CodePudding user response：

While Limey and Andrea M's answers are MUCH better, if you are dead set on continuing with a for loop (and hopefully for the purposes of better understanding), this would work. As previously stated, this is inefficient and non-ideal code.

First we initialize a data frame with the columns and length that we want:


results.df <- data.frame("ID" = character(length(unique(adult_pref_1$subject))), 
                         "estimate" = numeric(length(unique(adult_pref_1$subject))), 
                         "pvalue" = numeric(length(unique(adult_pref_1$subject))))

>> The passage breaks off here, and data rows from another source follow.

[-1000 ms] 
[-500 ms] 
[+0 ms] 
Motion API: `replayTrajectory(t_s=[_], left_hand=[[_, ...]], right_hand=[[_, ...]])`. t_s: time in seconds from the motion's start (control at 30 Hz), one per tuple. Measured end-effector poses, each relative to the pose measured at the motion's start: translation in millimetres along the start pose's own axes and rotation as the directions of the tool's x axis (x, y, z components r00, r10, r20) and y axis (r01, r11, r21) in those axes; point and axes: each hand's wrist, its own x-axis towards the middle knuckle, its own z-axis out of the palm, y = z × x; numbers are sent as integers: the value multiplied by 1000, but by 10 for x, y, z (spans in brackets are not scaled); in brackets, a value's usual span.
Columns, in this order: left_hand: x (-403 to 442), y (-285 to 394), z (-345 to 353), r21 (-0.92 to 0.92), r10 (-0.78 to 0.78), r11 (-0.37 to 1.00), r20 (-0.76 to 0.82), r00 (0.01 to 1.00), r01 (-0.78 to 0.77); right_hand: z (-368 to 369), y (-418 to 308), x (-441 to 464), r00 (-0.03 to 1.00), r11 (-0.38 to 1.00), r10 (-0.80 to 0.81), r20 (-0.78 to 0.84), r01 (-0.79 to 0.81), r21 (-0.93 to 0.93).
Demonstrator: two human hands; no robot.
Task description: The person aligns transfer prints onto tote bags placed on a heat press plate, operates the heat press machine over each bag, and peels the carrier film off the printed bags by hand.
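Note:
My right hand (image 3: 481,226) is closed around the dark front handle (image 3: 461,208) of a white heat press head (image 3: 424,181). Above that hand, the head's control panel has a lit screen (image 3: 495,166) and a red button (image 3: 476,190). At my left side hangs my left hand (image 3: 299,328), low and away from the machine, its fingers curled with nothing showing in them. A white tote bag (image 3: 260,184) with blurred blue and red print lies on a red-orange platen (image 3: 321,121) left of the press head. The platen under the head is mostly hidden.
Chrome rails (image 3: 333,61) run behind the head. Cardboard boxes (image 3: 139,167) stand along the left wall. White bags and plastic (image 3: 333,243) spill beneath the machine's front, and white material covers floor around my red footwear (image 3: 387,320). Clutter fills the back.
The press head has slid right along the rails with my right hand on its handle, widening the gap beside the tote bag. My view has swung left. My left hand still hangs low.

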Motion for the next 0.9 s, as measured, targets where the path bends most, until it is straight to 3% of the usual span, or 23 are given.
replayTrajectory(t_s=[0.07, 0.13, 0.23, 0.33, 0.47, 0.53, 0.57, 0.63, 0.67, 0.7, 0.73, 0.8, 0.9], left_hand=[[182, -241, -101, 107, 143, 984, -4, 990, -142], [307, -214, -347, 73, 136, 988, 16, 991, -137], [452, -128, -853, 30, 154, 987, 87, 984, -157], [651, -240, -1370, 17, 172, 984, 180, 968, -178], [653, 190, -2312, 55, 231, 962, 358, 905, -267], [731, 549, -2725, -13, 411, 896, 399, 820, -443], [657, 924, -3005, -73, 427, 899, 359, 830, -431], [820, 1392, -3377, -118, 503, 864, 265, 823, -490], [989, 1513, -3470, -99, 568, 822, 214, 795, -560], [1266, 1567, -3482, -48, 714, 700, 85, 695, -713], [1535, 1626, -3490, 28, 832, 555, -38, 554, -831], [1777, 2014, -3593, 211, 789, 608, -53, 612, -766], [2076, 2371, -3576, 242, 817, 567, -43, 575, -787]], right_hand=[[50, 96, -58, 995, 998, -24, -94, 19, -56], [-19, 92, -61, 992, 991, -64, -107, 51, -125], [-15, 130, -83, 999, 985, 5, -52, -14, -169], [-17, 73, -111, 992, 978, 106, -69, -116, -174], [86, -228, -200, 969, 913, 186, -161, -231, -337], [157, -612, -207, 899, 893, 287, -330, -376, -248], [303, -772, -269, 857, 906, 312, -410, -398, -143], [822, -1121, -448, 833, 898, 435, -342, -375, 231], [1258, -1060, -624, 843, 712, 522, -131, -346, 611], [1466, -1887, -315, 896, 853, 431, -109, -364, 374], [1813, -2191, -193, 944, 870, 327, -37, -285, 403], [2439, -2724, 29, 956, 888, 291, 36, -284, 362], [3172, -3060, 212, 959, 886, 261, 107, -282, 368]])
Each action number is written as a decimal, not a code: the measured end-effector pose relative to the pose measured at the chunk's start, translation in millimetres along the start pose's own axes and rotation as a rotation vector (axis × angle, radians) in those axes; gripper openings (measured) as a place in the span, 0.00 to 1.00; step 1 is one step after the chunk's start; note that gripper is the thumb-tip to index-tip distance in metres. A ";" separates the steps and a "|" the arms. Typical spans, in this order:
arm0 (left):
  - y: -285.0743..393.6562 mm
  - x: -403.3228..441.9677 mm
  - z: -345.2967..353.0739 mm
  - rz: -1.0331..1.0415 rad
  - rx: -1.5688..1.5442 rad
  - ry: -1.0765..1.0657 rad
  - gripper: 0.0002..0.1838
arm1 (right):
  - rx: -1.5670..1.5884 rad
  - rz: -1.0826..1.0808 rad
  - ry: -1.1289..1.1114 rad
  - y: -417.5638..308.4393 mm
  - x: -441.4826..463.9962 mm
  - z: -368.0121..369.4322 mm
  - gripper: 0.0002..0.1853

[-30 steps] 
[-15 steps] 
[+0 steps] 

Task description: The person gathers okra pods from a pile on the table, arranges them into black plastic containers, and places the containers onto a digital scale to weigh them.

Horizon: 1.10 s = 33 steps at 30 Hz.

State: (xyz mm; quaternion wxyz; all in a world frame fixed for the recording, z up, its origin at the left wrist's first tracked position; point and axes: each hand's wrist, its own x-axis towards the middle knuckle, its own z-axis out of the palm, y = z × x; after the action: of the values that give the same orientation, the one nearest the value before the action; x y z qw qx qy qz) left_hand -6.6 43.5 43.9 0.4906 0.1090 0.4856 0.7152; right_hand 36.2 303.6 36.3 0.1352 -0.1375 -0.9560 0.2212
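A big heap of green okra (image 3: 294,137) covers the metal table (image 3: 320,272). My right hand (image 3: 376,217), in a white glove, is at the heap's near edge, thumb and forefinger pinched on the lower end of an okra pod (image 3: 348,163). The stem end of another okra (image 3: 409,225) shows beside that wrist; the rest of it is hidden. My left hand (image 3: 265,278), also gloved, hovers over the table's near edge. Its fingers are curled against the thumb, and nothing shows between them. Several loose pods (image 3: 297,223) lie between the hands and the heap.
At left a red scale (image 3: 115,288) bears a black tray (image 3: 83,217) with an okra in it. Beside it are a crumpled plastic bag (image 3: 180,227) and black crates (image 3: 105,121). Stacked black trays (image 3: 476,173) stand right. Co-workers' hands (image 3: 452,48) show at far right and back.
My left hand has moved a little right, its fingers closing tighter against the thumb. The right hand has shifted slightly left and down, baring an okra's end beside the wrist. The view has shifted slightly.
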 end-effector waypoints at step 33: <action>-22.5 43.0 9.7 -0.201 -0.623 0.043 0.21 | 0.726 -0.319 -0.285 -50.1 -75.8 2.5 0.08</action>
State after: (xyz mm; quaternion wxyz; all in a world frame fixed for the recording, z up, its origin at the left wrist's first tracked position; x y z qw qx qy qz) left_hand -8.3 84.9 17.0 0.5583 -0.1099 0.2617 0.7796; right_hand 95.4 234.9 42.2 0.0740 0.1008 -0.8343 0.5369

Then we use a for loop to fill it.


   for (i in 1: length(unique(adult_pref_1$subject))){
     this.subject <- unique(adult_pref_1$subject[i])
     a <- cor.test(adult_pref_1$own_pref[adult_pref_1$subject == this.subject], 
                   adult_pref_1$profile_rating_new[adult_pref_1$subject == this.subject]) 
     results.df[i,] <- data.frame(this.subject, a$estimate, a$p.value)
     print(results.df[i,])
   }

Your issue was here: paste(colnames(adult_pref_1)[adult_pref_1$subject]

I can't figure out how this is supposed to work but you can see how I did it above.